The task: Copy the listing out in full. Keep every word as it is.

—————

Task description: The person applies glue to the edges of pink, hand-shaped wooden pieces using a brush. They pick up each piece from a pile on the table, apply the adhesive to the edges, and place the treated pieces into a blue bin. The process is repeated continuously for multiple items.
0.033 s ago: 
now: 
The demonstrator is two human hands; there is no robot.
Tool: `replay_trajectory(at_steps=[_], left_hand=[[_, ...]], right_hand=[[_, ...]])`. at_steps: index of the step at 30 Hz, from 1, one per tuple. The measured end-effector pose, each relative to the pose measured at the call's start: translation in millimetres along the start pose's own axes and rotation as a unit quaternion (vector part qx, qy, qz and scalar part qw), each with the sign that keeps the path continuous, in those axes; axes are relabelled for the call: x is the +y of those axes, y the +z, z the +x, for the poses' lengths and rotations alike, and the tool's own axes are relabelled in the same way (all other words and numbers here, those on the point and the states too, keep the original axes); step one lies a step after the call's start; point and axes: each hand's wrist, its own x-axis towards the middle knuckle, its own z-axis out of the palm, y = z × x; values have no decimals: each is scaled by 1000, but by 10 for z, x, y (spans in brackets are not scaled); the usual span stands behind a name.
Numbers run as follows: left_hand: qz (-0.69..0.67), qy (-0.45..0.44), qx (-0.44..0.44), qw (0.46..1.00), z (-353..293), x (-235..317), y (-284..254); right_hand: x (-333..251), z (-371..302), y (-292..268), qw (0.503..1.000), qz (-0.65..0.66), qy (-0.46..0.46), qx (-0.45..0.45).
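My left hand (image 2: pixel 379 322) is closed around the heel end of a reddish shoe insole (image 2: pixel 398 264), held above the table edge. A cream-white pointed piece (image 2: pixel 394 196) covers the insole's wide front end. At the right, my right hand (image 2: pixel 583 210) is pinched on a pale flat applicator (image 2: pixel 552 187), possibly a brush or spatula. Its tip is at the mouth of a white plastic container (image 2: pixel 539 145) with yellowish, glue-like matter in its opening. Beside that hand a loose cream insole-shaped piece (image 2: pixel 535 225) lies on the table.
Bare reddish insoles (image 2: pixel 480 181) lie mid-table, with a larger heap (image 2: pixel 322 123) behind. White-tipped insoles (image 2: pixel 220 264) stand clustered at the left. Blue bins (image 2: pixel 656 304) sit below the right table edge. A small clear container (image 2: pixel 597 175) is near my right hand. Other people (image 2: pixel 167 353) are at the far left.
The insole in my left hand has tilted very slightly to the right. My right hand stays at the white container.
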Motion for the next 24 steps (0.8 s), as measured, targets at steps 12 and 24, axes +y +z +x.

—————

Response to this exercise:
Task description: The person applies glue to the edges of pink, hand-shaped wooden pieces using a brush. They pick up each piece from a pile on the table, apply the adhesive to the edges, and place the treated pieces into a blue bin. The process is repeated continuously for multiple items.
0.033 s ago: 
now: 
The demonstrator is two human hands; there is no robot.
Tool: `replay_trajectory(at_steps=[_], left_hand=[[_, ...]], right_hand=[[_, ...]])`. at_steps: index of the step at 30 Hz, from 1, one per tuple. The measured end-effector pose, each relative to the pose measured at the call's start: translation in millimetres along the start pose's own axes and rotation as a unit quaternion (vector part qx, qy, qz and scalar part qw), each with the sign that keeps the path continuous, in those axes; axes are relabelled for the call: x is the +y of those axes, y the +z, z the +x, for the poses' lengths and rotations alike, and the tool's own axes are relabelled in the same way (all other words and numbers here, those on the point and the states too, keep the original axes); step one lies a step after the call's start; point and axes: each hand's wrist, its own x-axis towards the middle knuckle, its own z-axis out of the palm, y = z × x; values have no decimals: each is scaled by 1000, but by 10 for z, x, y (spans in brackets are not scaled); the usual span stands behind a name.
Numbers run as follows: left_hand: qz (-0.69..0.67), qy (-0.45..0.44), qx (-0.44..0.44), qw (0.46..1.00), z (-353..293), x (-235..317), y (-284..254); right_hand: x (-333..251), z (-371..302), y (-292..268), qw (0.503..1.000), qz (-0.65..0.66), qy (-0.46..0.46), qx (-0.45..0.45).
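My left hand (image 2: pixel 379 322) is closed around the heel end of a reddish shoe insole (image 2: pixel 398 264), held above the table edge. A cream-white pointed piece (image 2: pixel 394 196) covers the insole's wide front end. At the right, my right hand (image 2: pixel 583 210) is pinched on a pale flat applicator (image 2: pixel 552 187), possibly a brush or spatula. Its tip is at the mouth of a white plastic container (image 2: pixel 539 145) with yellowish, glue-like matter in its opening. Beside that hand a loose cream insole-shaped piece (image 2: pixel 535 225) lies on the table.
Bare reddish insoles (image 2: pixel 480 181) lie mid-table, with a larger heap (image 2: pixel 322 123) behind. White-tipped insoles (image 2: pixel 220 264) stand clustered at the left. Blue bins (image 2: pixel 656 304) sit below the right table edge. A small clear container (image 2: pixel 597 175) is near my right hand. Other people (image 2: pixel 167 353) are at the far left.
The insole in my left hand has tilted very slightly to the right. My right hand stays at the white container.
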Motion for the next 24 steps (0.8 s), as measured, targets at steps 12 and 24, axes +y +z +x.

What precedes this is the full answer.